> How to complete this task
Images are not part of the copy; transcribe all the data exactly.

> Data shown
• • • • • • •

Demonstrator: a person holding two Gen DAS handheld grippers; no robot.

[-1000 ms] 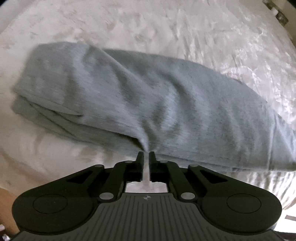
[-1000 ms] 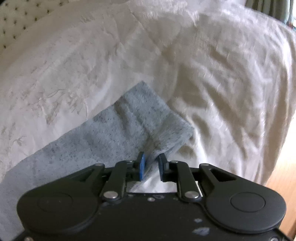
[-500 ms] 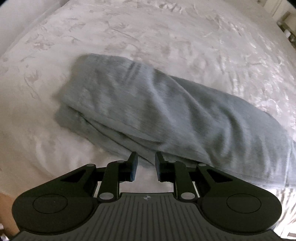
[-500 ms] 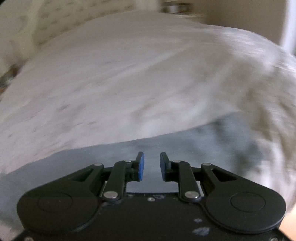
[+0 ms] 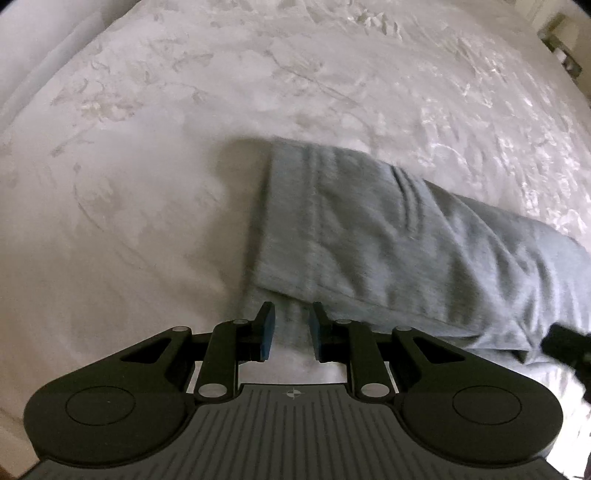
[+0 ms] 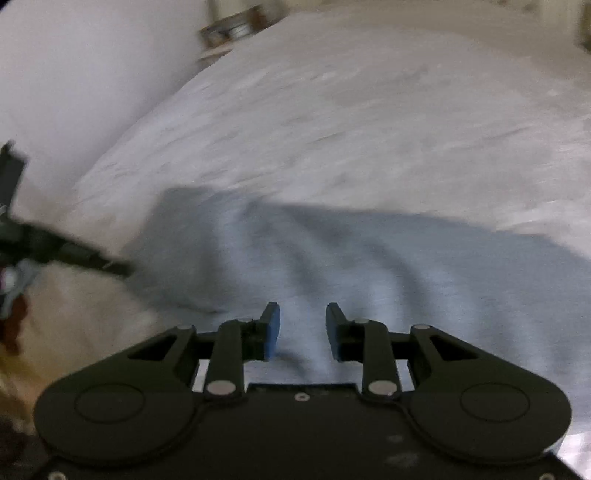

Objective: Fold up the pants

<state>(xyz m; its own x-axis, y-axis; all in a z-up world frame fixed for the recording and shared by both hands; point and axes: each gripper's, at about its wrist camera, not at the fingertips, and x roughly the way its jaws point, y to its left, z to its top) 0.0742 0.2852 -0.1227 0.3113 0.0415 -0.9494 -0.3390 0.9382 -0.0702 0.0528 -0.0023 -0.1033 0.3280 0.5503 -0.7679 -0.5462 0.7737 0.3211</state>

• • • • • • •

> Output for this exercise
Demonstrator: a person holding two Gen DAS handheld grippers; no robot.

[-1000 ms] 
[-1000 ms] 
[-500 ms] 
[-500 ms] 
[+0 ms] 
[+0 ms] 

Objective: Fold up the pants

<state>(xyz m; its own x-axis, y-axis; all in a z-up world frame fixed for the recording and shared by both hands; point and axes: each gripper's, at about its wrist camera, not at the fingertips, and x roughly the way its jaws point, y to its left, z to its top) 0.0742 0.2852 -0.1227 0.3113 0.0415 -0.9494 -0.3390 0.9382 -0.0702 0.0528 -0.0023 -0.1033 0.3280 0.5503 -0.7679 -0.5462 0.7737 0.3211</state>

Nothing more is required for this exercise.